戦場は既に元の原型を残しておらず、見ているセリューとランには割って入ることすらできない壮絶な戦いだった。
「ぜりゃぁ!」
空を飛ぶ斬撃が二連。
対してエスデスは素早く回避する。
巨大な氷の岩を一心に放つ。
溜められた斬撃で両断される。
一進一退の攻防が繰り広げられていたが、ついに終わりがやってきた。
「むう?」
一心が遠くに馬を駆ってくる人間を見た。
エスデスはそれを隙と見て攻撃するも容易くいなされる。
「はあ。今日はここまでか」
「一体何を」
「まだ青いな。もっと研ぎ澄ませい!お主のもう一方の兵たち、その決着がついたのであろう」
一心は切っ先で伝令を知らせる。
「お主も将であるならば、もう少し周りを見渡せ!隻狼から言われなかったか!」
「む。あいつからは一番楽しめるときに戦うことだと言われたが」
「それよ。横やりが入ってこれ以上楽しめるものか!」
傍若無人な一心の言葉であったが、同じ戦闘狂同士で通じるものがあったエスデスはその言葉に納得して剣を収める。

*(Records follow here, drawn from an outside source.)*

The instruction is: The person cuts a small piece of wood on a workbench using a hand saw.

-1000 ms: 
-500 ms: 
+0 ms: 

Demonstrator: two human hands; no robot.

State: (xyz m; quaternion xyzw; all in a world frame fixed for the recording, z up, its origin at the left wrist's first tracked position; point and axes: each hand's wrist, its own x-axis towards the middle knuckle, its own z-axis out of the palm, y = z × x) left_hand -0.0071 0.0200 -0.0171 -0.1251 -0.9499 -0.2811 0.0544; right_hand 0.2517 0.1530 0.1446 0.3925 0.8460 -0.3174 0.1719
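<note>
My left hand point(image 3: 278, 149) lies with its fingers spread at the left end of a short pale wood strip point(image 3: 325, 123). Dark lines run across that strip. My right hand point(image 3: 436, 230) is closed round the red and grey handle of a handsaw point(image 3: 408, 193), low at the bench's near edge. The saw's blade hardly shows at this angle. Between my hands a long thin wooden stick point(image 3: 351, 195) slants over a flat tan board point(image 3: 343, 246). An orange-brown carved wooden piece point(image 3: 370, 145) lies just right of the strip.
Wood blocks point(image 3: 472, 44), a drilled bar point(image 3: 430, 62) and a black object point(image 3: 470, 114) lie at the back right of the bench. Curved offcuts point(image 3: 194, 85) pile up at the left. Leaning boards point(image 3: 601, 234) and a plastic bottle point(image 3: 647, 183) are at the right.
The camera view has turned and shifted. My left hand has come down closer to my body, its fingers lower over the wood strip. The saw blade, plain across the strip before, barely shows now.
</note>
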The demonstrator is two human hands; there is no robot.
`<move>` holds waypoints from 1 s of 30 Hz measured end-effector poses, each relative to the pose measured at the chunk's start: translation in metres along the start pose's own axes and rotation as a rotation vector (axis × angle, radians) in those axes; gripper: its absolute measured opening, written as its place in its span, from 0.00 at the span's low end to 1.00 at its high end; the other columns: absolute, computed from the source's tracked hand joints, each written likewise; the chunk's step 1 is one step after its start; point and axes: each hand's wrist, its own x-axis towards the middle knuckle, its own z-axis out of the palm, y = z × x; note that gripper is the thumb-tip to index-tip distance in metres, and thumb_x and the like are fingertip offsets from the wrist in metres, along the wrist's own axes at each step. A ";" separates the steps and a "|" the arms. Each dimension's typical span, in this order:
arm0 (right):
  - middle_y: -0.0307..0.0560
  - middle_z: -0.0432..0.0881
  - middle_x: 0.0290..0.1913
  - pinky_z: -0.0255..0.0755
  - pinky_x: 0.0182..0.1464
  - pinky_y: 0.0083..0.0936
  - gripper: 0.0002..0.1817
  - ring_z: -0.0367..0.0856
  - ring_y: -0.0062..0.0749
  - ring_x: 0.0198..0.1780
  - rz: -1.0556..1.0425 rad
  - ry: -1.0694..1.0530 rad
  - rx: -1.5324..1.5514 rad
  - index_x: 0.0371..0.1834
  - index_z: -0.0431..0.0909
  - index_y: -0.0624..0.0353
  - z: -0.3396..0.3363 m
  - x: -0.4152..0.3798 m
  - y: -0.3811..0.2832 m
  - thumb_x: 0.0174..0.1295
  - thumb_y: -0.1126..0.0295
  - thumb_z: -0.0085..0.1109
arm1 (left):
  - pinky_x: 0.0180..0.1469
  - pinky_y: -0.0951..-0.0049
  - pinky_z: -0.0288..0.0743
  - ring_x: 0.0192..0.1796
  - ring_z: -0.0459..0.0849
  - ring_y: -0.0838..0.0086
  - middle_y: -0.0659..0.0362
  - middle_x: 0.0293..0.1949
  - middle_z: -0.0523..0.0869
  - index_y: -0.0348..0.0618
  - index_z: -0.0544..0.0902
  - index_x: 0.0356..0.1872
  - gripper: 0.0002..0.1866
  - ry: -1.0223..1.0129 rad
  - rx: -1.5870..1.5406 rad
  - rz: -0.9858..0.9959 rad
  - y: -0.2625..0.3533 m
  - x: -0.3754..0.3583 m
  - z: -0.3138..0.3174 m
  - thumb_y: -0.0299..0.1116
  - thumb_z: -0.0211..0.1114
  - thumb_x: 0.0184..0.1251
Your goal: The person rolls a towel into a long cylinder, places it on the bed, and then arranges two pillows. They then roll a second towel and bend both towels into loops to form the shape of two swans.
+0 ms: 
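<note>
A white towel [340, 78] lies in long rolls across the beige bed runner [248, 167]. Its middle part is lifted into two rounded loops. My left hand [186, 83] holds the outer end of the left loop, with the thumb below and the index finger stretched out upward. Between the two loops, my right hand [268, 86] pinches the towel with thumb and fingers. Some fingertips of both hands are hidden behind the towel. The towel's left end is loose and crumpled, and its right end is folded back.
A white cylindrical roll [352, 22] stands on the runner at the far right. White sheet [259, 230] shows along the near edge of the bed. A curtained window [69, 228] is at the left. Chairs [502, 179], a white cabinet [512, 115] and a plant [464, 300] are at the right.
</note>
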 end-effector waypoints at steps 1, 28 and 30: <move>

「よし!次に期待しろ!今度はいらぬ横やりなど入らぬようにな!」
剣聖は笑いながら背を向けて去って行った。
「隊長!どうやら南の方の戦いも終わったそうです」
ランは伝令から聞き取った情報を報告した。
「あの人間は粛清しなくていいのですか?」
「ああ。あちらの方で決着がついた今、こちらも終わりとする。まだあの老人には秘められた力があるようだ。私ももっと強くならねばな」
セリューの問に返すエスデスは、まだまだだなと言って馬に乗った。
「南の部隊と合流し、詳しく結果を聞こうじゃないか」
この血戦にてナイトレイド、イェーガーズ共に被害はなしの痛み分け。
しいて言うならばクロメの骸人形が減った点とボルスの帝具消失が痛いところであった。
狼はクロメの薬の禁断症状等、気になることがあったが、今は全員が生還したことを喜んだ。
だが、死闘は続く。
クロメは禁断症状で一度は倒れていたが、少し休むとよくなった。
ウェイブはもう少し駆けつけるのが早ければと後悔しているようだったが、クロメを守った時点で充分に働いている。
不甲斐なきは己である。
誰も守れず、逆に守られる始末。
だが、次はそうはいかない。
狼は刀を握りしめ、心に誓った。
己は九朗様の忍びであるように振舞うだけ。
この狼さんは優しすぎるのかも。
でも、ゲーム中の狼さんもかなり優しさに満ちていた気がします。